Package 'Kifidi'

Title: Summary Table and Means Plots
Description: Optimized for handling complex datasets in environmental and ecological research, this package offers functionality that is not fully met by general-purpose packages. It provides two key functions, 'summarize_data()', which summarizes datasets, and 'plot_means()', which creates plots with error bars. The 'plot_means()' function incorporates error bars by default, allowing quick visualization of uncertainties, crucial in ecological studies. It also streamlines workflows for grouped datasets (e.g., by species or treatment), making it particularly user-friendly and reducing the complexity and time required for data summarization and visualization.
Authors: Oswald Omuron [aut, cre]
Maintainer: Oswald Omuron <[email protected]>
License: GPL-3
Version: 0.1.0
Built: 2026-05-26 07:23:22 UTC
Source: https://github.com/oswaldomuron/kifidi

Help Index


Kifidi: Tools for summarizing and analyzing grouped environmental data

Description

The Kifidi package provides tools for summarizing and visualizing grouped numerical data, especially for environmental and ecological datasets. It includes functions for generating statistical summaries, plotting means with error bars, performing grouped regression analysis, and generating frequency counts by group.

Main Functions

summarize_data

Provides statistical summaries (mean, SD, N, etc.) of numeric data grouped by one or two categorical variables.

plot_means

Creates bar plots of means with optional error bars.

counts

Generates frequency tables or counts of observations by grouping variables.

plot_group_regressions

Performs and plots linear regressions grouped by a factor variable.

plot_lmm_regressions

Plots group-level and fixed-effect regression lines from a linear mixed-effects modelin lme4 package with lmer().

plot_lme_regressions

Plots group-level lines from a linear mixed-effects model in nlme with lme().

generate_random_points

Generates random (x, y) sampling coordinates within a rectangular plot area and optionally exports them as CSV.

Author(s)

Oswald Omuron


Correlation Matrix and Variance Inflation Factors (VIFs) for a Set of Variables

Description

Computes the Pearson correlation matrix for a set of numeric variables and calculates Variance Inflation Factors (VIFs) to assess multicollinearity. All variables are included in the VIF calculation using a dummy response variable in an additive linear model.

Usage

cor_vif_table(data, vars)

Arguments

data

A data frame containing the variables of interest.

vars

A character vector specifying the names of the numeric variables to include. All specified variables must exist in data.

Details

  • The correlation matrix shows pairwise linear associations between variables.

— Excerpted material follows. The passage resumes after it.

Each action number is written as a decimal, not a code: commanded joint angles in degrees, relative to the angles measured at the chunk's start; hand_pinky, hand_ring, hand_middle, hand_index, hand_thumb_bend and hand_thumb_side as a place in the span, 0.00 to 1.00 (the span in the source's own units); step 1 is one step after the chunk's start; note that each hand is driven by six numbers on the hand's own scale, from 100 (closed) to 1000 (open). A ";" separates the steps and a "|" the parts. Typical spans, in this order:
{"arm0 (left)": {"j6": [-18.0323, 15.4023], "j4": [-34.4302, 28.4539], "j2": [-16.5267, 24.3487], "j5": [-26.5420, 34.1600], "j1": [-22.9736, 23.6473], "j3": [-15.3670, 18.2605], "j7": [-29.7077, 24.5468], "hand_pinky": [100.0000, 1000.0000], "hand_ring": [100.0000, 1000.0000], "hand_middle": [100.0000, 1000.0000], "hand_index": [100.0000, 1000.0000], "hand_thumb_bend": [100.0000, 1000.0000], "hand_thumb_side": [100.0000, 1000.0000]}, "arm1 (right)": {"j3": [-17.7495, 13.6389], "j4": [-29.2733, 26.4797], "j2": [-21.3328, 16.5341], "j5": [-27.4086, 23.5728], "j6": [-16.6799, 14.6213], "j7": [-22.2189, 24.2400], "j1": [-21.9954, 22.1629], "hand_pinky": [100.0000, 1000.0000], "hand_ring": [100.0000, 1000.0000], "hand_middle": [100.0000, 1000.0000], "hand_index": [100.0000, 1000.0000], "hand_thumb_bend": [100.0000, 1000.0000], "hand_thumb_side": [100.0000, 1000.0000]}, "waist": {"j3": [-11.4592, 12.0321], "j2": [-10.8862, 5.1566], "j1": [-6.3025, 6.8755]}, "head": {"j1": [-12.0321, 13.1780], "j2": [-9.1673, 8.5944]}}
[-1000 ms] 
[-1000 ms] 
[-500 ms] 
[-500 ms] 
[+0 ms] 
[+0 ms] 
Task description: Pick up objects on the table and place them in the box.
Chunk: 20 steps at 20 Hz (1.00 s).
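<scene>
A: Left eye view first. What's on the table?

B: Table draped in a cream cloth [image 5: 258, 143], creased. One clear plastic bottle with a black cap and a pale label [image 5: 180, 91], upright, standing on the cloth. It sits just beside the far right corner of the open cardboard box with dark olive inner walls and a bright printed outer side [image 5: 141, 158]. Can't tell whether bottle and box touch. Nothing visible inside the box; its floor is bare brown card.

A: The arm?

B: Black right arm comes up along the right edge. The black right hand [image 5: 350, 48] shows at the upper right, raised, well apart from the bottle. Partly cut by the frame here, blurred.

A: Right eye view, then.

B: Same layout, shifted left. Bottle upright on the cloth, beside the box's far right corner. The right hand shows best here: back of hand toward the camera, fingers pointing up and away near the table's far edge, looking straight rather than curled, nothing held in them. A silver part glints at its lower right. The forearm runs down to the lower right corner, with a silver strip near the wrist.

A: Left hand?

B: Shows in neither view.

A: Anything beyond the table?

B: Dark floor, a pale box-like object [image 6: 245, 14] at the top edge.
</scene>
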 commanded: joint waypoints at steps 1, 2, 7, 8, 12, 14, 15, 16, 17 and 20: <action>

  • VIFs are computed using a linear model with all variables as predictors and a dummy response.

  • The VIF calculation assumes an additive linear model: each variable is included as a main effect only, and no interaction terms or higher-order terms are included.

  • The function automatically removes rows with missing values (NA) in the selected variables.

  • VIFs reflect multicollinearity of each variable with respect to all other variables in the set.

Value

A list with two elements:

correlations

A numeric matrix of pairwise Pearson correlations among the selected variables.

VIF

A data frame with columns Variable and GVIF, giving the variance inflation factor for each variable.

Examples

# Create example data frame
set.seed(123)
Z <- data.frame(
  L.AREA  = rnorm(20, mean = 50, sd = 10),
  L.DIST  = rnorm(20, mean = 30, sd = 5),
  L.LDIST = rnorm(20, mean = 15, sd = 3),
  YR.ISOL = rnorm(20, mean = 10, sd = 2),
  ALT     = rnorm(20, mean = 100, sd = 20),
  GRAZE   = rnorm(20, mean = 5, sd = 1)
)

# Select variables to analyze
vars <- c("L.AREA", "L.DIST", "L.LDIST", "YR.ISOL", "ALT", "GRAZE")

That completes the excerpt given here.